Besuch 2: Baseline-Ultraschallscan (USS)

Die Teilnehmer werden einer klinischen Untersuchung der Insulininjektionsstellen unterzogen, gefolgt von einer USS der Injektionsstellen. Die Ergebnisse werden in den Fallberichtsformularen dokumentiert und es werden individuelle Karten der Injektionsstellen mit Lipos erstellt. Den Teilnehmern wird außerdem geraten, Lipo-Sites in den nächsten 24 Wochen zu meiden. Auch die Länge der Insulinnadeln (bei längeren Nadeln werden 4-mm-Nadeln empfohlen) und die Injektionstechniken werden berücksichtigt.

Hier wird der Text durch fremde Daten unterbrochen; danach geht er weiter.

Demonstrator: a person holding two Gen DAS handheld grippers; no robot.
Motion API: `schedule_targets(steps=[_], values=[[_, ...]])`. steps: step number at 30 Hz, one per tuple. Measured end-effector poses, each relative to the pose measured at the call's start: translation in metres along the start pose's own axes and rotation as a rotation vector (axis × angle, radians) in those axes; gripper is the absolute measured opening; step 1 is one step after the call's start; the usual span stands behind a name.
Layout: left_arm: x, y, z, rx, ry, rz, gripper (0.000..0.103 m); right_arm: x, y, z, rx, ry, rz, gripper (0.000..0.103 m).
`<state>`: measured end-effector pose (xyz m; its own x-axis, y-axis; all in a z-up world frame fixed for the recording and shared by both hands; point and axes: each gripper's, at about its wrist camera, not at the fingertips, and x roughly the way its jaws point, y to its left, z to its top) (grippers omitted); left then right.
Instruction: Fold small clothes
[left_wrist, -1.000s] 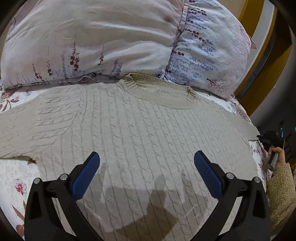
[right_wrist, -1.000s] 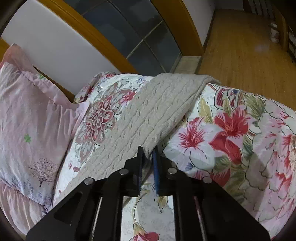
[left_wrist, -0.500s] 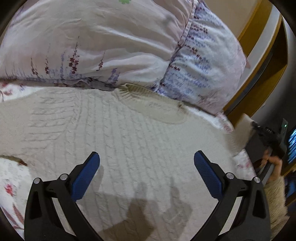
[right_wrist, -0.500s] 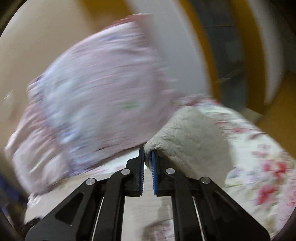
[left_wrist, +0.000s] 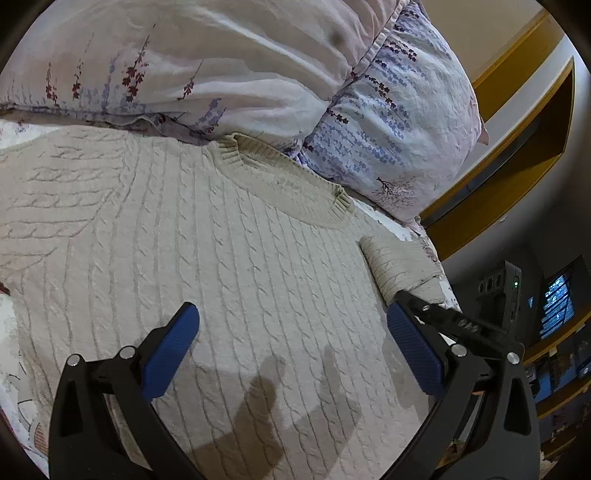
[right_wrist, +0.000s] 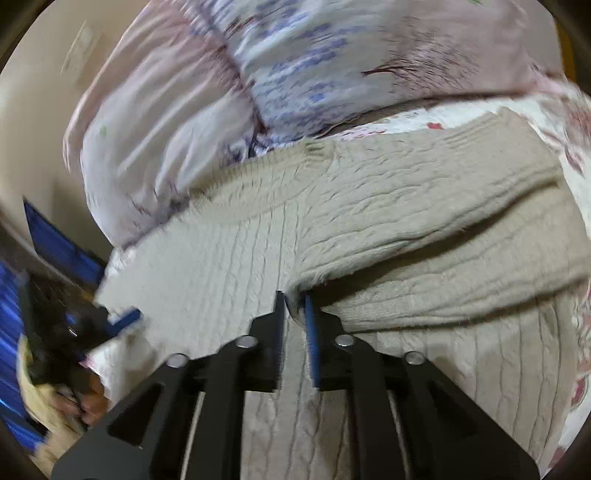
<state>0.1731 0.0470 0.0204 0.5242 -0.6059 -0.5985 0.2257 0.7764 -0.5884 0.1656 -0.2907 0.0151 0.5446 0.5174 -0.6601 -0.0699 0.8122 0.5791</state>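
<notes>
Two pillows (left_wrist: 229, 70) lean at the head of the bed (right_wrist: 576, 398), and everything below is placed from the sweater's ribbed collar (left_wrist: 291, 181), which lies just short of them. Spread flat on the floral bedding, the cream cable-knit sweater (left_wrist: 184, 251) reaches from that collar down toward both cameras. Its right sleeve (right_wrist: 424, 206) has been carried over the body and now lies in a thick roll across the chest, a little below the collar.

At the sleeve's end, the right claw (right_wrist: 294, 306) is opening; a tuft of knit still sits between its blue pads, so the cloth is being let go rather than gripped. Lower on the body, well below the collar, the left claw (left_wrist: 291, 343) hangs released and wide above the knit, holding nothing.

To do this fold well, I judge the right claw should part fully before it draws back, otherwise fuzzy yarn may snag and drag the sleeve off line. The sleeve looks bunched, so smoothing it flat and square to the collar would help. The left claw could press the body to stop it creeping.
</notes>
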Motion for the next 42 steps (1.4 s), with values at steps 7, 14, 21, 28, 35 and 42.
schedule_targets(steps=[7,14,21,28,35,42], values=[[0.007,0.008,0.0,-0.082,0.034,-0.071,0.1,-0.019,-0.04,0.021,0.228,-0.116,-0.013,0.059],[0.005,0.015,0.003,-0.127,0.034,-0.107,0.097,-0.017,-0.055,0.033,0.276,-0.204,-0.146,0.032],[0.005,0.014,0.007,-0.159,0.034,-0.161,0.097,-0.016,-0.003,0.039,0.034,-0.276,-0.21,0.012],[0.019,0.018,0.012,-0.251,0.049,-0.222,0.097,0.049,0.088,0.006,-0.287,-0.01,0.038,0.014],[0.025,0.024,0.016,-0.29,0.055,-0.193,0.09,0.06,0.069,-0.019,-0.15,0.141,0.108,0.044],[0.039,0.024,0.017,-0.322,0.071,-0.137,0.07,0.006,0.003,-0.026,0.108,0.042,0.064,0.057]])
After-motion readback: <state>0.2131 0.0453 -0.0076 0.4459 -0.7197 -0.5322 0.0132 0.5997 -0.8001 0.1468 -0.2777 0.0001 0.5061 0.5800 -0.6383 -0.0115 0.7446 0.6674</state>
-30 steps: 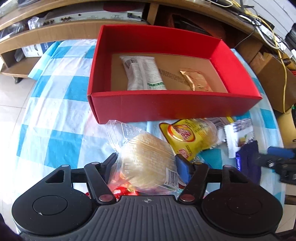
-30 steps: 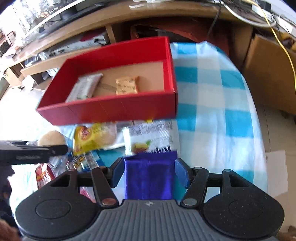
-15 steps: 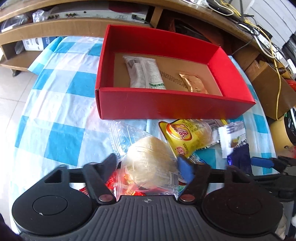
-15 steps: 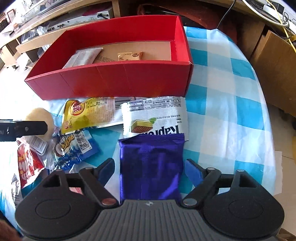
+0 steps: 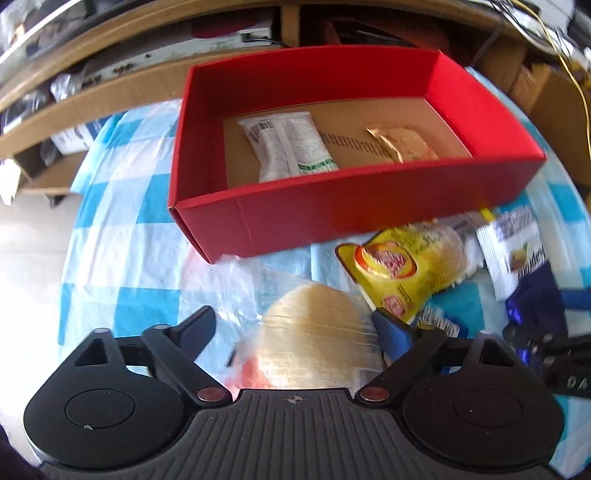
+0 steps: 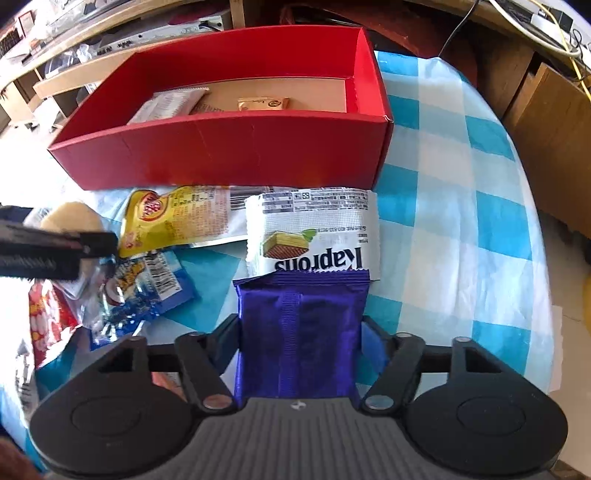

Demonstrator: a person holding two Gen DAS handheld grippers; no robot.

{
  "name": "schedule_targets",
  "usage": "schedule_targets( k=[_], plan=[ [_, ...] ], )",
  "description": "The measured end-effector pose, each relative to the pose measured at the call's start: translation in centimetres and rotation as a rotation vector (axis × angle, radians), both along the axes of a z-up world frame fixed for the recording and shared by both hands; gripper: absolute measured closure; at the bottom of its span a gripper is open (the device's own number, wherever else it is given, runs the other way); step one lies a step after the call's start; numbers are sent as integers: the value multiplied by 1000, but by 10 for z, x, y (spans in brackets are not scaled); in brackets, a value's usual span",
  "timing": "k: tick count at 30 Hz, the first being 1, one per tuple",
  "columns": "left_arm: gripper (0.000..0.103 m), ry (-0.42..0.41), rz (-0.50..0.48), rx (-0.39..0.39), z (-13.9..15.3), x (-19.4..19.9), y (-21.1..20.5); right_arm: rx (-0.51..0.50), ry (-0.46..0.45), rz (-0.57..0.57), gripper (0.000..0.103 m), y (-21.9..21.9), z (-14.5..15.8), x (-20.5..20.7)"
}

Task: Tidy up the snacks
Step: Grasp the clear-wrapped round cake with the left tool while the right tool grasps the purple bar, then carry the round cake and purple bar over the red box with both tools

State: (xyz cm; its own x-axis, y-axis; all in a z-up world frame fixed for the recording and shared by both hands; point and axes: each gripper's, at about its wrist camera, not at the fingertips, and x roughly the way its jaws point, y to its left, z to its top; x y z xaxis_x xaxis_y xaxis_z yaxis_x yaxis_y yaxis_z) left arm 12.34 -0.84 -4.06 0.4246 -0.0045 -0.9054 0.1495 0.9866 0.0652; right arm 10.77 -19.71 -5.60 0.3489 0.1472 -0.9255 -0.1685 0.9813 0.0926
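In the left wrist view the left tool (image 5: 293, 328) stands over a round bun in a clear bag (image 5: 314, 347). The bun sits between its fingers, the right finger (image 5: 391, 332) close against the wrapper and the left finger (image 5: 195, 328) clear of it — the jaws are spread and not pressing. Above, in the middle of the frame, the red box (image 5: 332, 210) rests on the blue-and-white checked cloth (image 5: 122, 221) of the bench, holding a white packet (image 5: 291, 147) and a gold packet (image 5: 402, 144) on its cardboard floor. A yellow snack bag (image 5: 399, 266) lies just right of the bun, below the box's front wall.

In the right wrist view the right tool (image 6: 299, 339) has a purple packet (image 6: 299, 332) between its fingers and its jaws are closing; the fingers flank the packet's edges, and whether they press yet I cannot tell for sure, though they look to be touching it. The purple packet's upper end overlaps a white wafer packet (image 6: 314, 229) that lies just below the box's front wall. To the left lie the yellow bag, a blue packet (image 6: 147, 288) and a red-and-white bag (image 6: 44, 317) in a loose heap, crowding the space beside the purple packet. The left tool reaches in at the left edge, over the bun. A wooden shelf unit (image 6: 110, 33) stands behind the bench, along the top of the frame.
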Motion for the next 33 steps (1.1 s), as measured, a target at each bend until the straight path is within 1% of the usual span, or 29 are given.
schedule_targets(
  k=[2,4,7,9,11,14,18,29,33],
  plan=[
    [25,17,-27,6,1,-3,-2,2,-5,5,32,1,2,-2],
    [27,15,-37,20,2,-7,-1,12,-18,8,33,2,7,-3],
    [31,19,-33,5,5,-10,1,34,-43,0,34,-1,17,-6],
    [34,27,-22,-22,6,-10,5,46,-56,-7,34,-3,23,-7],
    [34,30,-11,-53,8,-10,8,56,-65,-13,34,-5,26,-9],
    [35,15,1,-77,15,-14,10,67,-76,-20,34,-7,29,-10],
    [35,-4,-4,-115,23,-18,9,81,-89,-25,34,-9,35,-11],
    [35,-36,-36,-130,34,-23,-3,95,-127,-24,34,-5,46,-7],
    [35,-44,-44,-125,36,-24,-6,94,-134,-14,34,-2,48,-7]
  ],
)
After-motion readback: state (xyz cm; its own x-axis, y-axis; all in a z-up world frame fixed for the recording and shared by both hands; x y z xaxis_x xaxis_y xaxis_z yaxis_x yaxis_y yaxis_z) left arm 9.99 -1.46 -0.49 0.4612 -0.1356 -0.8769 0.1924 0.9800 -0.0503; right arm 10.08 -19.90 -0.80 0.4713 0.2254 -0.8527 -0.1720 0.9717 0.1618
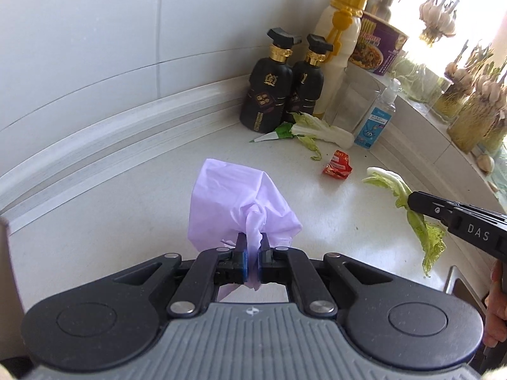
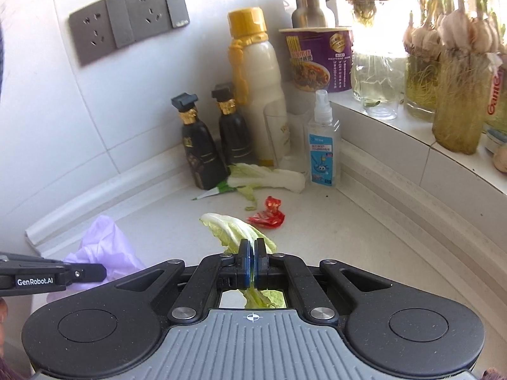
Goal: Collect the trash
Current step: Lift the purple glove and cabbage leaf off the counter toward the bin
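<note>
My left gripper (image 1: 253,243) is shut on a bunched lilac plastic bag (image 1: 231,202), which hangs lifted over the white counter (image 1: 126,221). The same bag (image 2: 104,243) shows at the left of the right wrist view, with the left gripper (image 2: 103,273) clamped on it. My right gripper (image 2: 252,247) is shut on a cabbage leaf (image 2: 234,229), raised off the counter; in the left wrist view that leaf (image 1: 412,218) dangles from the right gripper (image 1: 410,201). A crumpled red wrapper (image 1: 337,166) (image 2: 267,215), a bigger cabbage piece (image 1: 320,131) (image 2: 269,177) and a green-white packet (image 1: 272,134) (image 2: 215,191) lie on the counter.
Two black bottles (image 1: 266,95), a white bottle with a yellow cap (image 2: 253,95), a spray bottle (image 2: 323,145) and a clear container stand in the corner. An instant-noodle cup (image 2: 320,60), a steel flask and jars of sprouting garlic (image 2: 456,95) line the sill. Wall sockets (image 2: 126,15).
</note>
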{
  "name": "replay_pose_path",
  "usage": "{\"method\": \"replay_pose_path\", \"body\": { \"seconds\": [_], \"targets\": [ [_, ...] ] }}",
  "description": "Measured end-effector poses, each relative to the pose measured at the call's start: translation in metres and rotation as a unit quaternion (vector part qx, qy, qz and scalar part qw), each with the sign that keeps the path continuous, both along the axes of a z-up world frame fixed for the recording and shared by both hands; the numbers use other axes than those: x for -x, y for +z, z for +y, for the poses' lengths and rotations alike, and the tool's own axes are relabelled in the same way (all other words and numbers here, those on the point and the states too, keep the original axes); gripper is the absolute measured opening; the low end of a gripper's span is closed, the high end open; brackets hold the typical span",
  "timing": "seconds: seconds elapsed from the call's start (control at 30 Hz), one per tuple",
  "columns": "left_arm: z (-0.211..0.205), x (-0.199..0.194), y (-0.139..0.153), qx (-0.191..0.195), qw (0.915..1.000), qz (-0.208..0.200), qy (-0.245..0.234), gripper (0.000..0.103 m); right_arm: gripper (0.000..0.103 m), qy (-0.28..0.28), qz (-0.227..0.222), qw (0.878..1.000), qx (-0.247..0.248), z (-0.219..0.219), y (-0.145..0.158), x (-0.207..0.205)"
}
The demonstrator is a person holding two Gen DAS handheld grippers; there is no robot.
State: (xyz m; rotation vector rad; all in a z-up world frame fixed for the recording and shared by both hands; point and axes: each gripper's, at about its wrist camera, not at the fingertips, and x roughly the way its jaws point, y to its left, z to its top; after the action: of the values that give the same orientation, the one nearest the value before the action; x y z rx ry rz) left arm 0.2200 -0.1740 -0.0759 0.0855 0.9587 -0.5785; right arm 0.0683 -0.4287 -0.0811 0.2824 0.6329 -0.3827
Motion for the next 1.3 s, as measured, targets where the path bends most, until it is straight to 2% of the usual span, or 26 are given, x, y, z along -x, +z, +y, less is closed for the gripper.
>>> {"method": "replay_pose_path", "body": {
  "seconds": [0.3, 0.57, 0.97, 1.3],
  "targets": [
    [0.043, 0.031, 0.021, 0.005, 0.9999, -0.004, 0.013, 0.005, 0.000, 0.018, 0.006, 1.000, 0.009, 0.047, 0.023, 0.020],
    [0.086, 0.061, 0.035, 0.013, 0.9995, -0.004, 0.028, 0.005, 0.000, 0.058, 0.017, 0.998, 0.024, 0.108, 0.037, 0.031],
    [0.149, 0.093, 0.043, 0.031, 0.9974, -0.001, 0.064, 0.005, 0.000, 0.108, 0.017, 0.994, 0.021, 0.184, 0.046, 0.040],
    [0.202, 0.111, 0.033, 0.052, 0.9923, 0.016, 0.111, 0.005, 0.000, 0.137, 0.012, 0.990, 0.003, 0.233, 0.047, 0.044]
  ]
}}
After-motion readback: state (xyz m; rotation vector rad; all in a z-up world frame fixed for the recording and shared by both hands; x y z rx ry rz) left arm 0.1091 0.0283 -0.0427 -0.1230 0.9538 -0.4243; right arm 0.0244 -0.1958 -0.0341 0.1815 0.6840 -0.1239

Wenn durch USS keine signifikante Lipohypertophie (LH) festgestellt wird, nehmen die Teilnehmer nicht weiter an der Studie teil

Besuch 3: Vierwöchiger Folgebesuch

Dieser Besuch könnte als Fernbesuch durchgeführt werden. Die Glukosedaten vom CGM-Gerät werden heruntergeladen und gespeichert. Zusammenfassende CGM-Statistiken mit üblicher klinischer Software (Carelink, Libreview, Dexcom Clarity) werden ebenfalls für die letzten 4 Wochen aufgezeichnet.

Besuch 4: 12-wöchiger Folgebesuch

Dieser Besuch könnte als Fernbesuch durchgeführt werden. Die Glukosedaten vom CGM-Gerät werden heruntergeladen und gespeichert. Zusammenfassende CGM-Statistiken mit üblicher klinischer Software (Carelink, Libreview, Dexcom Clarity) werden ebenfalls für die letzten 4 Wochen aufgezeichnet.

Besuch 5: Abschlussbesuch (24 Wochen)

Allen Teilnehmern wird eine Blutprobe für HbA1c entnommen. Die Glukosedaten vom CGM-Gerät werden heruntergeladen und gespeichert. Zusammenfassende CGM-Statistiken mit üblicher klinischer Software (Carelink, Libreview, Dexcom Clarity) werden ebenfalls für die letzten 4 Wochen aufgezeichnet. Die Teilnehmer werden einer klinischen Untersuchung der Insulininjektionsstellen unterzogen, gefolgt von einer USS der Injektionsstellen. Es werden auch Informationen über aktuelle Insulindosen erhoben. Dies wird das Ende des Studiums sein.